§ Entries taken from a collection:
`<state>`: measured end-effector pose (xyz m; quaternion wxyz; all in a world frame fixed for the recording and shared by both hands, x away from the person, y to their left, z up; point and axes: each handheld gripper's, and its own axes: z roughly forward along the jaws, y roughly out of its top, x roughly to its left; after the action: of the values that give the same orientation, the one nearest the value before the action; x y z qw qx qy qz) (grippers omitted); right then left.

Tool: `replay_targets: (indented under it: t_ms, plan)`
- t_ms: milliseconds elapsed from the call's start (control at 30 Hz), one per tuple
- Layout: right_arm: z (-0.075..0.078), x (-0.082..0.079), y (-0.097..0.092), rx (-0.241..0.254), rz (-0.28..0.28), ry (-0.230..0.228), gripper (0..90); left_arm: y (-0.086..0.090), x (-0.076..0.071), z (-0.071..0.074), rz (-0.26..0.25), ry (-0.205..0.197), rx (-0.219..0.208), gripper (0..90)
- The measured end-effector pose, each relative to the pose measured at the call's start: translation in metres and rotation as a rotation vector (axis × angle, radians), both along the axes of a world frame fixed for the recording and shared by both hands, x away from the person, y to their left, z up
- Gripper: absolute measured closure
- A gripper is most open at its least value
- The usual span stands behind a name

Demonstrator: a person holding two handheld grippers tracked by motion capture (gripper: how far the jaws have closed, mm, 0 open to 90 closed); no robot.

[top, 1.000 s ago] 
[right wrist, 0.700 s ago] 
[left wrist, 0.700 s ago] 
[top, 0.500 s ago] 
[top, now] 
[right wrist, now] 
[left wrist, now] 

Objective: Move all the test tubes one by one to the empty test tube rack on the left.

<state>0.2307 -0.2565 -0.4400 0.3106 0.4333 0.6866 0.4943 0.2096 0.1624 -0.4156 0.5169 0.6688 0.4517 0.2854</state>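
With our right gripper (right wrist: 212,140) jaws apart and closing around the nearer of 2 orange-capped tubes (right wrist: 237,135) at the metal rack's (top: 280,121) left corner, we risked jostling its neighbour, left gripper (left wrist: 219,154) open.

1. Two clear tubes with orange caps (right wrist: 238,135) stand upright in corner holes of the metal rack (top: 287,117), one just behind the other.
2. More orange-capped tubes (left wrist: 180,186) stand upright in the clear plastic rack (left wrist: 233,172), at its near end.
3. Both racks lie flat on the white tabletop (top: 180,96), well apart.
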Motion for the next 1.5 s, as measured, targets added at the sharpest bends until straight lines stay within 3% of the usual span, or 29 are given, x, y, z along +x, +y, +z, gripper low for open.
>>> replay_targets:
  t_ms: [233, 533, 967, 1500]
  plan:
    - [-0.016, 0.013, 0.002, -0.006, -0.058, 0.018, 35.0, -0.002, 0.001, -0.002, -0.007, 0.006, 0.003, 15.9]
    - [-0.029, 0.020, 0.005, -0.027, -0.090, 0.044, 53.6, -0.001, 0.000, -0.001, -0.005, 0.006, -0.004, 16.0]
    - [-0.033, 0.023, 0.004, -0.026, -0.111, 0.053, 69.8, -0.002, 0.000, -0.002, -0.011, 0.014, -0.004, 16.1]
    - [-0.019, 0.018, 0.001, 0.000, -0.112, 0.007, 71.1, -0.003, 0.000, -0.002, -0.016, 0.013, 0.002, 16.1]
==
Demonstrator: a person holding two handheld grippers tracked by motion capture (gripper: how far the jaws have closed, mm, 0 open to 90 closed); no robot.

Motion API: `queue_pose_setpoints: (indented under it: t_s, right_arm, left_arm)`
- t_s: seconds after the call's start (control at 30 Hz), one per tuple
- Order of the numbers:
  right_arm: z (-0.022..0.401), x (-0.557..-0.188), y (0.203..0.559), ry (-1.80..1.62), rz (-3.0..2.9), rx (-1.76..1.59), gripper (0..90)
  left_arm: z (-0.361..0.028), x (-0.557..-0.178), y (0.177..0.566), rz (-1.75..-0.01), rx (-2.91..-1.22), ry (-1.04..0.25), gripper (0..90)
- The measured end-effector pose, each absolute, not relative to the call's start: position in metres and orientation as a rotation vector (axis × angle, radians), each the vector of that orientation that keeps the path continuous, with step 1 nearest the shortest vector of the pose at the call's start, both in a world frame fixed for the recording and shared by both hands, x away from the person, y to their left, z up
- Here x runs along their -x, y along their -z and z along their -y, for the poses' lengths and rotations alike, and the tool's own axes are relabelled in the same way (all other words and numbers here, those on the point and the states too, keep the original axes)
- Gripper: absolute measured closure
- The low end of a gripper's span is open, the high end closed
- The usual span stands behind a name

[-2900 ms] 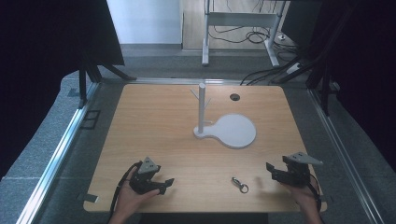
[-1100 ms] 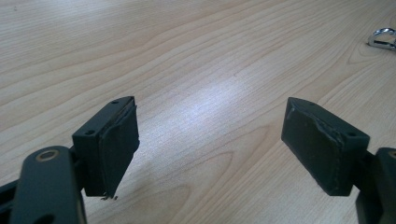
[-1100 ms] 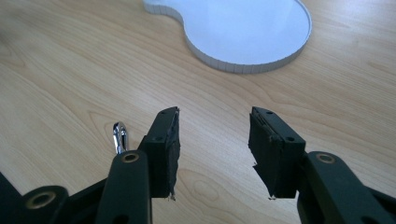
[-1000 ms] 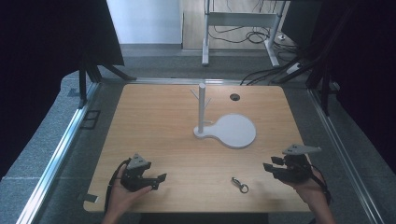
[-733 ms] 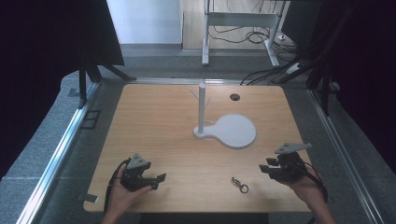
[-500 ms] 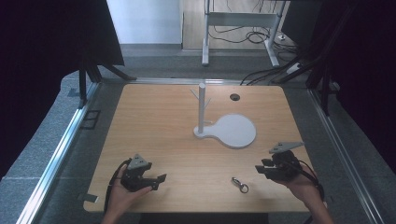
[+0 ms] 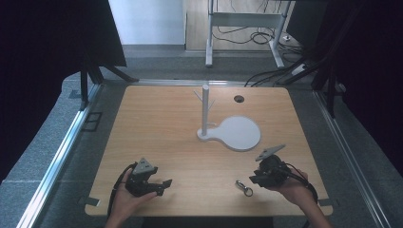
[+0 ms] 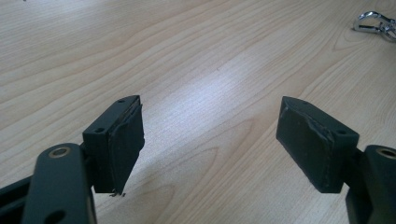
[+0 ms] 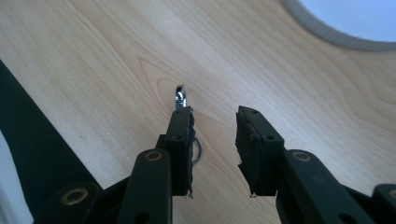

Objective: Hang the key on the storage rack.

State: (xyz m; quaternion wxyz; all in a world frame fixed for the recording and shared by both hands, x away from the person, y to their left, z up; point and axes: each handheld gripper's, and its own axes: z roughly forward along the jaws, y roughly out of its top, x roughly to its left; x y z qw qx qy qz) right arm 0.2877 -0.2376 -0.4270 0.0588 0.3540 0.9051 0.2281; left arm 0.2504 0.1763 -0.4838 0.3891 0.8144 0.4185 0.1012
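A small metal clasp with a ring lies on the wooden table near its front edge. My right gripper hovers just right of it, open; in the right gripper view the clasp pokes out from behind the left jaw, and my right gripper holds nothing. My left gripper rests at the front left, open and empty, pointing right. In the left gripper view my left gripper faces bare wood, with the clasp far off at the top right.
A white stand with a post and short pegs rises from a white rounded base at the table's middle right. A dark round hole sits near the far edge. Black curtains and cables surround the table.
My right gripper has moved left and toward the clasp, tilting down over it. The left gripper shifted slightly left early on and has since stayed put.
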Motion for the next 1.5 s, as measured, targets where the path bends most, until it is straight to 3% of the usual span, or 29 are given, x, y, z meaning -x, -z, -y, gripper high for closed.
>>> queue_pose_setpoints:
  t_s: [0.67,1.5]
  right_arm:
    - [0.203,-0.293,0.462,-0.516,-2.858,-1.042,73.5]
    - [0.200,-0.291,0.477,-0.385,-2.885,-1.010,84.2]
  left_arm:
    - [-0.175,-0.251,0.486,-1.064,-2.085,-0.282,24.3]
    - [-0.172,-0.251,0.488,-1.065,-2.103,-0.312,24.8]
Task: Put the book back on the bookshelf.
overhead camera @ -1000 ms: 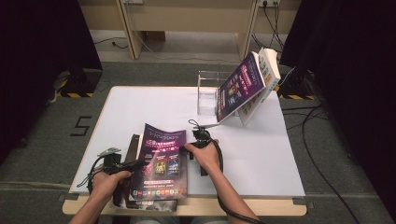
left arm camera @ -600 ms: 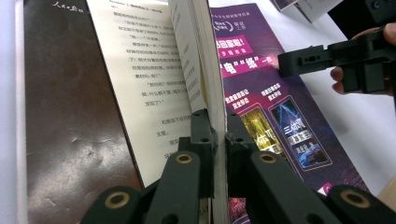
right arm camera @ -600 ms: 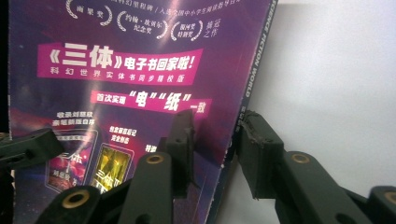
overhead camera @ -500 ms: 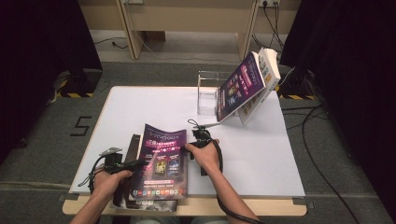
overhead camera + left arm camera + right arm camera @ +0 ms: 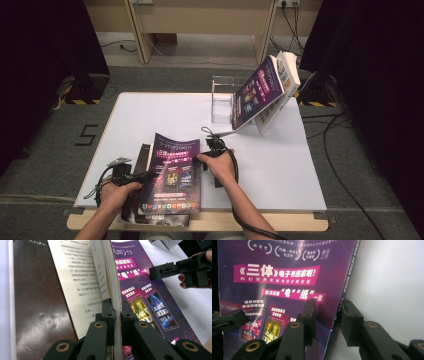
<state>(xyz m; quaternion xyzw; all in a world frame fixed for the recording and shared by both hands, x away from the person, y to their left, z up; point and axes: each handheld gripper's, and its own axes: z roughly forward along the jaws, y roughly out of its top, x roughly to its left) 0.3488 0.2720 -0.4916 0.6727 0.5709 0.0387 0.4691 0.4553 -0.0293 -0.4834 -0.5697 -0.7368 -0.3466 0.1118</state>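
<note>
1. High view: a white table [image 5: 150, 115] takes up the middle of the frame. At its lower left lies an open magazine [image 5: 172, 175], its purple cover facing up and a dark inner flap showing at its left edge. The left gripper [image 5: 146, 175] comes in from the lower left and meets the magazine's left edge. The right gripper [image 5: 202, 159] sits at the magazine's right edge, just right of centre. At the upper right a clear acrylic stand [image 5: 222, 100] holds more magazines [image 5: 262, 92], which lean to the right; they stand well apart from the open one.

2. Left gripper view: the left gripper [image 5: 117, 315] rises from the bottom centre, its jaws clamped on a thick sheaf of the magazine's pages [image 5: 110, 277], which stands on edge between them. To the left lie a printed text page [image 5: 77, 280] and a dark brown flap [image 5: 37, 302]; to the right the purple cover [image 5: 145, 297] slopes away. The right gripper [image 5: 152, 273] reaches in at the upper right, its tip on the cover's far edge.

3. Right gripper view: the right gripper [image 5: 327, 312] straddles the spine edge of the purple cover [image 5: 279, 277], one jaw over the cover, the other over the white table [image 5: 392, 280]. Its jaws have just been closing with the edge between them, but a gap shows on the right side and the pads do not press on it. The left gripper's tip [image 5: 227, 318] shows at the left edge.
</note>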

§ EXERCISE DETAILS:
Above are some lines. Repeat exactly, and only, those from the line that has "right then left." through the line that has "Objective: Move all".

§ WRITTEN ANSWER:
`<state>`: measured end-effector pose (xyz m; quaternion wxyz; all in a world frame fixed for the recording and shared by both hands, x away from the person, y to their left, z up; point and axes: each handheld gripper's, and its own axes: z roughly forward along the jaws, y roughly out of its top, x roughly to its left; after the action: of the values that give the same orientation, the one nearest the value before the action; x y z qw qx qy qz) (grippers omitted); right then left.

Tool: `replay_targets: (indented under it: t_ms, plan)`
- t_ms: milliseconds elapsed from the call's start (control at 30 Hz), one per tuple
- Layout: right_arm: z (-0.075..0.078), x (-0.082..0.079), y (-0.097..0.092), rx (-0.241..0.254), rz (-0.28..0.28), ry (-0.230..0.228), gripper (0..90); left_arm: y (-0.086..0.090), x (-0.076..0.071), z (-0.071..0.074), rz (-0.26..0.25), ry (-0.205..0.197), rx (-0.219..0.208), gripper (0..90)
- The measured end-effector pose, each relative to the pose measured at the call's start: translation in metres and rotation as a rotation vector (axis × angle, radians), both along the axes of a world frame fixed for the recording and shared by both hands, x away from the person, y to their left, z up
- Gripper: absolute measured closure
- A gripper is most open at its least value
- The usual span stands behind a name

Demonstrator: a person holding two handheld grippers tracked by motion capture (gripper: how far the jaws have closed, mm, 0 open to 90 closed); no robot.

[top, 1.000 s ago] 
[right wrist, 0.700 s ago] 
[left wrist, 0.700 s ago] 
[top, 0.500 s ago] 
[top, now] 
[right wrist, now] 
[left wrist, now] 

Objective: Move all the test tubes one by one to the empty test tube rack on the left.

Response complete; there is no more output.